Provided entries:

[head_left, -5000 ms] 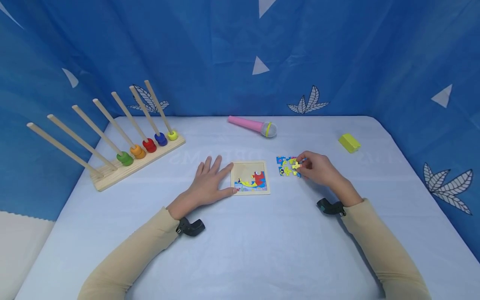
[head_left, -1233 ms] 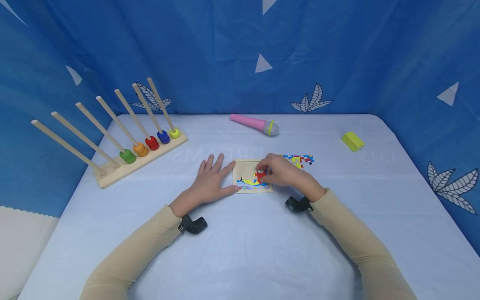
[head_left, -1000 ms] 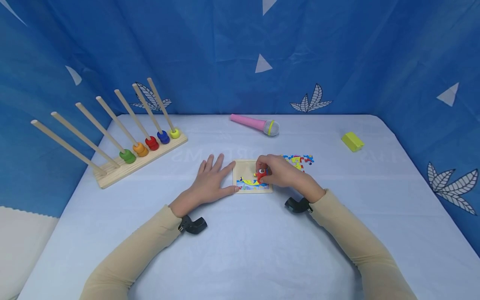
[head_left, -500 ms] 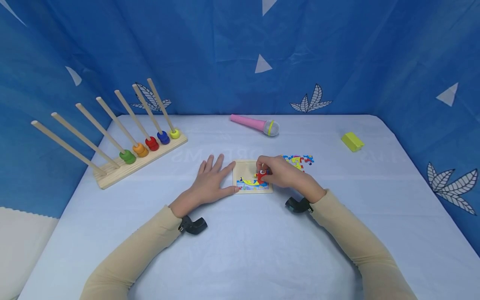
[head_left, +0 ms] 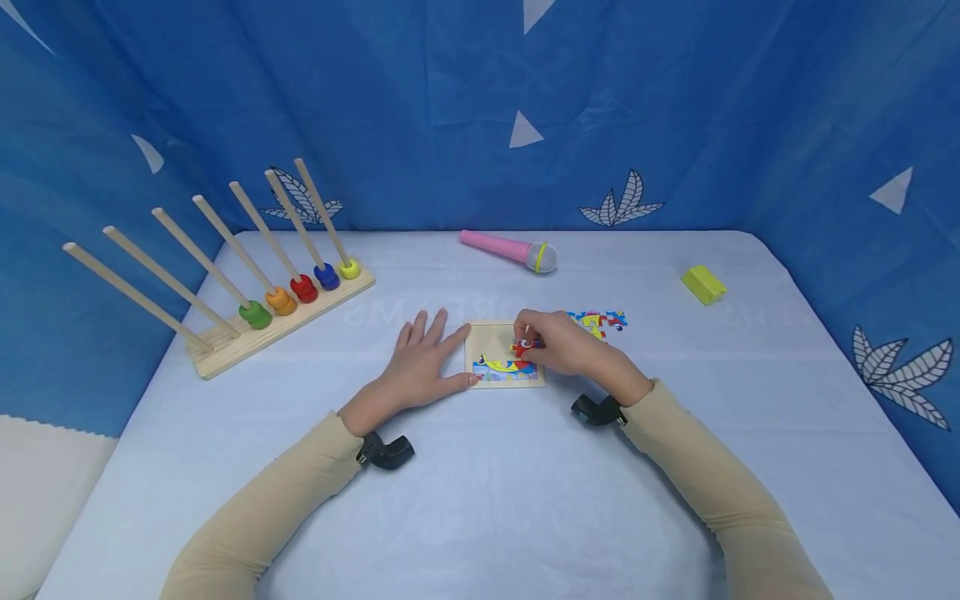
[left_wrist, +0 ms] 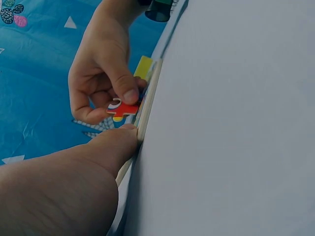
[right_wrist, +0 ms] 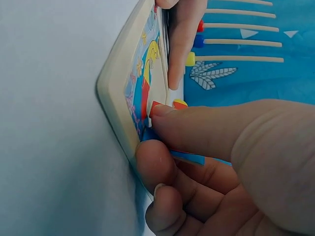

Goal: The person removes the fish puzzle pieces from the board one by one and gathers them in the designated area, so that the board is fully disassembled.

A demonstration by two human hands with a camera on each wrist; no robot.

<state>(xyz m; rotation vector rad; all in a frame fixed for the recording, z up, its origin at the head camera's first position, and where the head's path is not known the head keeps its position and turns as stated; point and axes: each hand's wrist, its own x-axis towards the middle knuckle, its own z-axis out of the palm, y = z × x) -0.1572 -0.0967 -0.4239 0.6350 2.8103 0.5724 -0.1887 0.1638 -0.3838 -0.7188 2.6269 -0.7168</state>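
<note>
Right grip (head_left: 562, 343), shifted from loose pieces (head_left: 593, 323) to over wooden frame (head_left: 510, 385), pinching red piece (left_wrist: 129, 109) | left grip (head_left: 416, 371) spread at frame's left | piece judged unseated

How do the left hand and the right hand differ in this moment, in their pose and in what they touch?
The left hand lies with straight, spread fingers, while the right hand has curled fingers. The left hand touches the left side of the wooden frame; the right hand pinches a red puzzle piece over the frame's right part. Both hands come out of beige sleeves, with a black device at each wrist.
</note>
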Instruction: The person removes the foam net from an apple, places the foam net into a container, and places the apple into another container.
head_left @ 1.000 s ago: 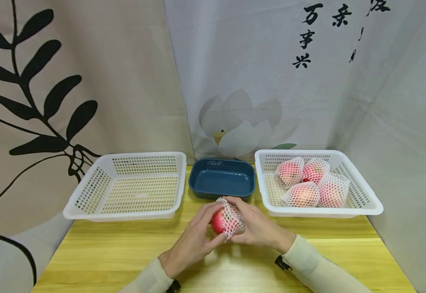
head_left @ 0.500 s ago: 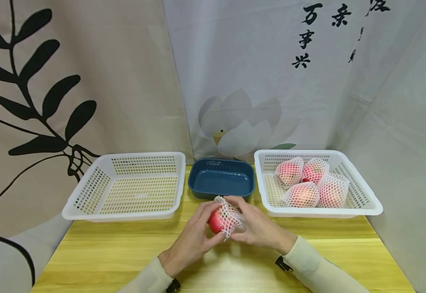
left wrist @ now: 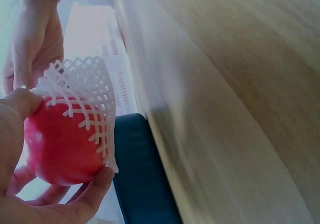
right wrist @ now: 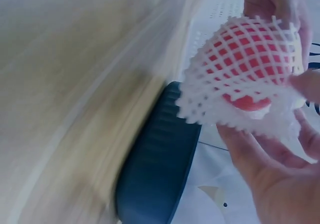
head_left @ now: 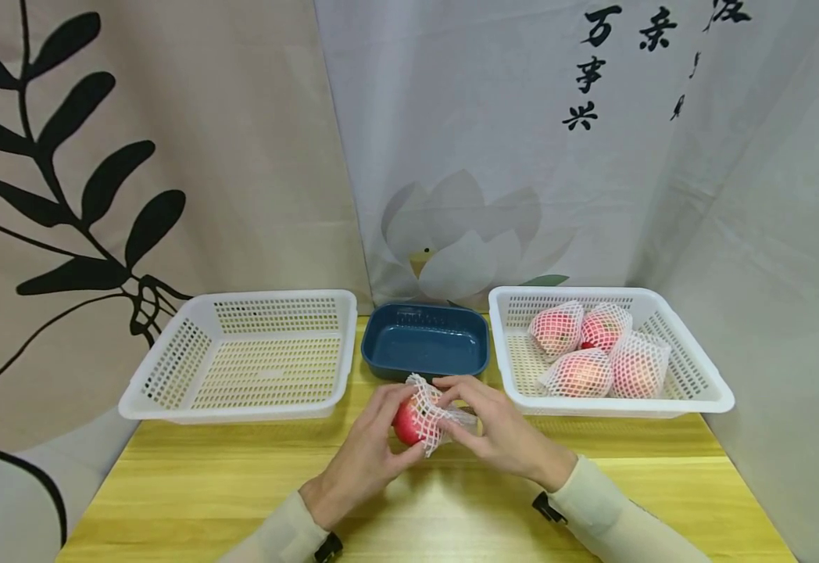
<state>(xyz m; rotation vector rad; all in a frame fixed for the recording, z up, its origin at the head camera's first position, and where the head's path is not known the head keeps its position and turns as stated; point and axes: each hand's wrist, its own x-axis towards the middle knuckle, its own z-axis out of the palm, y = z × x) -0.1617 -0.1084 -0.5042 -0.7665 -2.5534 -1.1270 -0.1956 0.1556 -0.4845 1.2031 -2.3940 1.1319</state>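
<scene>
Over the front middle of the table, my left hand point(head_left: 356, 457) holds a red apple point(head_left: 405, 424), thumb and fingers curled round its bare side. A white foam net point(head_left: 429, 414) covers the rest of the apple. In the left wrist view the net's open mesh edge point(left wrist: 82, 76) stands up past the bare red skin. My right hand point(head_left: 511, 438) pinches the net's right part between thumb and fingers. From the right wrist the net's ragged end point(right wrist: 200, 106) hangs loose beside the right fingers point(right wrist: 240, 144), with some red showing through.
A white plastic basket point(head_left: 241, 418) with nothing in it stands at left. Between the baskets is a dark blue dish point(head_left: 427, 379). The right basket point(head_left: 705, 403) holds several netted apples point(head_left: 581, 375). A printed curtain point(head_left: 480, 156) hangs behind the table point(head_left: 191, 485).
The apple and left hand have shifted slightly left. The right fingers have moved from the apple's side to a pinch on the net, whose loose right end now shows.
</scene>
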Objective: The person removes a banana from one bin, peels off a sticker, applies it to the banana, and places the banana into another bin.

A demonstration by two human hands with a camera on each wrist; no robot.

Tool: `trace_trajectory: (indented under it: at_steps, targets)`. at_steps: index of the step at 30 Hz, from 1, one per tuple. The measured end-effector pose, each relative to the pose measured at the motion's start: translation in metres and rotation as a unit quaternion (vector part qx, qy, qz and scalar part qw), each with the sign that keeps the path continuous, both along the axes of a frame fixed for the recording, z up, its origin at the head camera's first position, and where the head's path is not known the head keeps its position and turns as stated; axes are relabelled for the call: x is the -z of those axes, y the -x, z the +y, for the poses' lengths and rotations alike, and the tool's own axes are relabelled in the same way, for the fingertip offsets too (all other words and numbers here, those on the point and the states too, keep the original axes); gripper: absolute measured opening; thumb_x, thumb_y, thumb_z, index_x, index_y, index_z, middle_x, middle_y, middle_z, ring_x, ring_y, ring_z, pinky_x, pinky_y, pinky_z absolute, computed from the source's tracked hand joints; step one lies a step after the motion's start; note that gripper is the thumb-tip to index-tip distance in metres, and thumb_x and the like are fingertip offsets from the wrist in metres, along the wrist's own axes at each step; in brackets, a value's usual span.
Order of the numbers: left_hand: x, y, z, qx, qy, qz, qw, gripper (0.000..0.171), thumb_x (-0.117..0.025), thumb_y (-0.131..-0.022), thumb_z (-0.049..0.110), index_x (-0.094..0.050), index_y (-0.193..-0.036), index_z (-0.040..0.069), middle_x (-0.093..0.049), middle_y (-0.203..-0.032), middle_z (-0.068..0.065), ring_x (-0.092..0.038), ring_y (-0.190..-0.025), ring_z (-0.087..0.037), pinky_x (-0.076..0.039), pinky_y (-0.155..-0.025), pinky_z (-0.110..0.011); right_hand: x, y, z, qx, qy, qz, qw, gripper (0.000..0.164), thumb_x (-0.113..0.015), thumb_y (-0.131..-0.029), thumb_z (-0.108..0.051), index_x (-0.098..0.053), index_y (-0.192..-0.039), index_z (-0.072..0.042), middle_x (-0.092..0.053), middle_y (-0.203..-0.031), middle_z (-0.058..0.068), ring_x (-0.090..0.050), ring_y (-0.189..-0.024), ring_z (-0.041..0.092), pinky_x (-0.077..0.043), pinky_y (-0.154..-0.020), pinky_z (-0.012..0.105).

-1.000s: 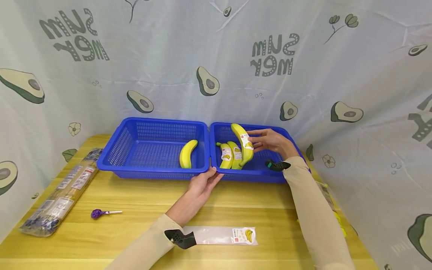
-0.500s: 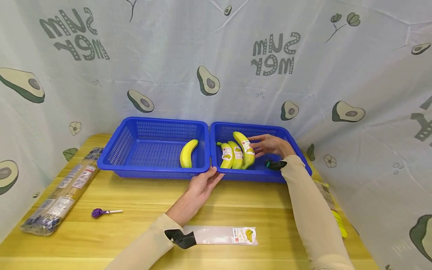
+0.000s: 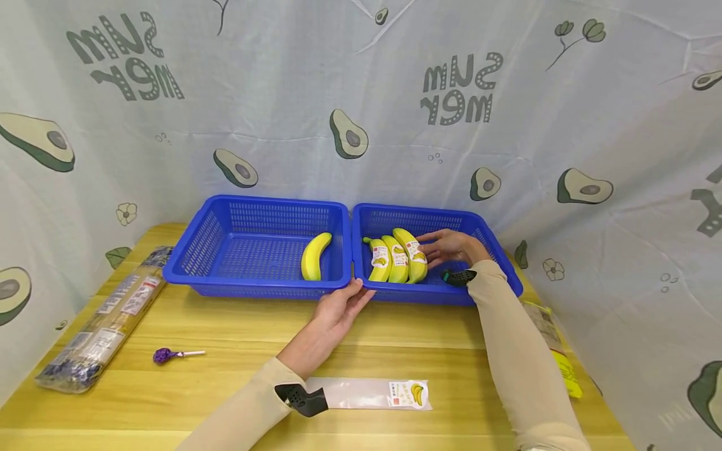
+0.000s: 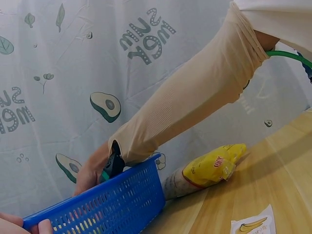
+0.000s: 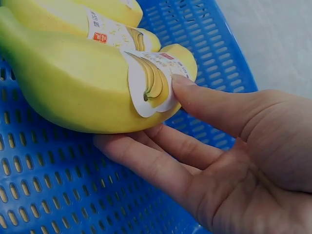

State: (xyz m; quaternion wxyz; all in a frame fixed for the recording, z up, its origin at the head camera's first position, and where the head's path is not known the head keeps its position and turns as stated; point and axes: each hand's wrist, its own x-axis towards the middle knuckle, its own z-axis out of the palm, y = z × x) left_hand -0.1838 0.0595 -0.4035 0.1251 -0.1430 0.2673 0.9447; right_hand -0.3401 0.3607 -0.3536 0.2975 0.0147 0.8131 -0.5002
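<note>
My right hand (image 3: pixel 451 245) holds a yellow banana (image 3: pixel 414 257) with a white sticker at the bottom of the right blue basket (image 3: pixel 429 295). In the right wrist view, the thumb presses on the sticker and the fingers (image 5: pixel 146 158) reach under the fruit. Two more stickered bananas, the left one (image 3: pixel 380 260) and the middle one (image 3: pixel 397 258), lie side by side against it. My left hand (image 3: pixel 335 310) pinches the right basket's front rim at its left corner, thumb on top. A banana (image 3: pixel 314 257) with no sticker showing lies in the left blue basket (image 3: pixel 254 286).
A clear plastic strip (image 3: pixel 355 393) with one banana sticker lies in front, partly behind the left wrist. A purple-wrapped lollipop (image 3: pixel 162 356) and a long clear package (image 3: pixel 107 326) are at the left. Beyond the right arm lies a yellow bag (image 4: pixel 204 168). A curtain hangs behind.
My right hand has lowered the banana into the right basket, setting it alongside the other two. The left hand has stayed at the rim.
</note>
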Motion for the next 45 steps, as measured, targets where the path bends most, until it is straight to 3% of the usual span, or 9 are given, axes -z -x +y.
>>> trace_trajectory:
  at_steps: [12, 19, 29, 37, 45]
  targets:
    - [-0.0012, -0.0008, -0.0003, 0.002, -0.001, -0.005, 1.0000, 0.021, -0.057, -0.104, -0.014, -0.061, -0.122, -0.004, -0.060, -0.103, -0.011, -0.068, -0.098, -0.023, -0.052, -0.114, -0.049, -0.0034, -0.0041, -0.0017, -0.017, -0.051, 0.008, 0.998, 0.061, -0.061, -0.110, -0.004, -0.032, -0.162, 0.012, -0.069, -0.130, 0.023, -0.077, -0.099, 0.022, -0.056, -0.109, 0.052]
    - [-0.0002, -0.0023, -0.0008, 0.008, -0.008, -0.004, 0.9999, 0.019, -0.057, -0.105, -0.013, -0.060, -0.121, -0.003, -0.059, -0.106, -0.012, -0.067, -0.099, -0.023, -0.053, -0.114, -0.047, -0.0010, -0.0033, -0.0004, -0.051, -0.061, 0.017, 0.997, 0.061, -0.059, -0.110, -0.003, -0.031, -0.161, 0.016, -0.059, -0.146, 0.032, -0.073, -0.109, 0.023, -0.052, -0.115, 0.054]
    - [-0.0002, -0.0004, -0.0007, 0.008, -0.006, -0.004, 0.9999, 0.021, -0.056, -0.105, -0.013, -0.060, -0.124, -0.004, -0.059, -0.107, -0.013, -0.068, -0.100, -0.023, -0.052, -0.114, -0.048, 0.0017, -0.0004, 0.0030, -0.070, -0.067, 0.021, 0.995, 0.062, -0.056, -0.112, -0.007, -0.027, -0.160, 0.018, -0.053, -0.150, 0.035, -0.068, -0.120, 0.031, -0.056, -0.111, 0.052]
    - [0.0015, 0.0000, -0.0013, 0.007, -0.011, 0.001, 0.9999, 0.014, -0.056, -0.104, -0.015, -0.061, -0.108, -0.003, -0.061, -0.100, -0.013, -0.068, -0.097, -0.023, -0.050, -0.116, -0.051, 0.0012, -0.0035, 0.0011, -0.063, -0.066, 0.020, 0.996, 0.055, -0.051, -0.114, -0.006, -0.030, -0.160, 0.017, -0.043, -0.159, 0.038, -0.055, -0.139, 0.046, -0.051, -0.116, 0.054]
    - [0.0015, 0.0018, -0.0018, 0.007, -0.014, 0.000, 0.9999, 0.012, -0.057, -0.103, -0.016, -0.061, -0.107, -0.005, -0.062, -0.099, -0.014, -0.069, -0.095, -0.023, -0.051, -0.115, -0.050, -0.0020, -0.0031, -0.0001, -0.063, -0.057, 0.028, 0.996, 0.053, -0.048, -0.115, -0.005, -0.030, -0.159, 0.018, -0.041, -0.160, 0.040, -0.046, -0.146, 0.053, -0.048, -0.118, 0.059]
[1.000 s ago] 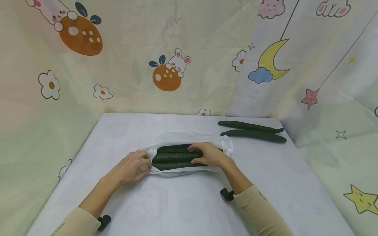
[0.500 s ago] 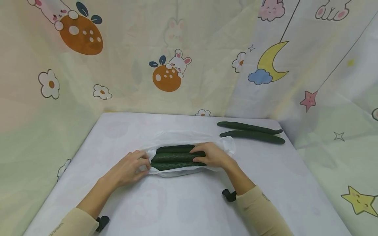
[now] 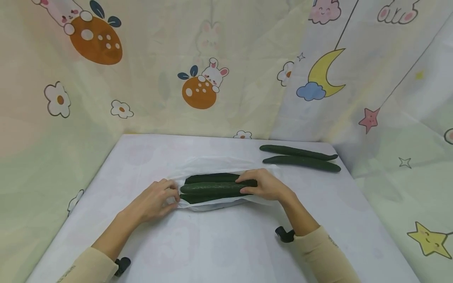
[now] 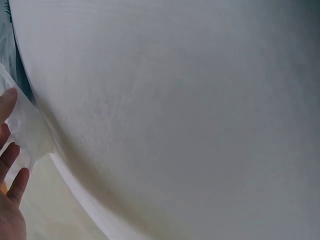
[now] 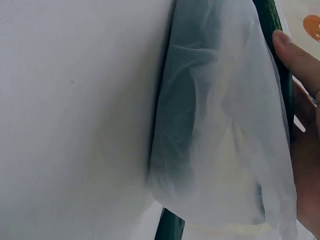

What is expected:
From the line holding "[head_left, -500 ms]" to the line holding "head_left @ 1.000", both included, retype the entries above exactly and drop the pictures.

Solution:
[head_left, -500 ms] 
[head_left, +0 ms] 
[left_wrist, +0 ms] 
[right_wrist, +0 ms] 

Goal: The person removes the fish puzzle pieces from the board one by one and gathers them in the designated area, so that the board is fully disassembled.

A demonstration by two human hands with a camera on each wrist; no robot.

<state>(xyz m; rotation vector rad; all in a frame fixed for the recording, z up, its origin at the head camera's first position, and where the head's path is not known the head keeps its position and turns as stated; point and axes: each hand's wrist, its own x-axis towards the middle knuckle, its own z-axis out of the palm, y = z × x) -0.1572 -0.0967 -0.4239 0.6350 2.8103 0.5724 -0.1887 0.1638 -0.3838 -0.7188 2.6269 -0.7168</state>
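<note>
Right grip (head_left: 562, 343), shifted from loose pieces (head_left: 593, 323) to over wooden frame (head_left: 510, 385), pinching red piece (left_wrist: 129, 109) | left grip (head_left: 416, 371) spread at frame's left | piece judged unseated

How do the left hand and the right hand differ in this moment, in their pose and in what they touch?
The left hand lies with straight, spread fingers, while the right hand has curled fingers. The left hand touches the left side of the wooden frame; the right hand pinches a red puzzle piece over the frame's right part. Both hands come out of beige sleeves, with a black device at each wrist.
</note>
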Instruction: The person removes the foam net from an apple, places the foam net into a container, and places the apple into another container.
head_left @ 1.000 s ago: 

There's no more to the output.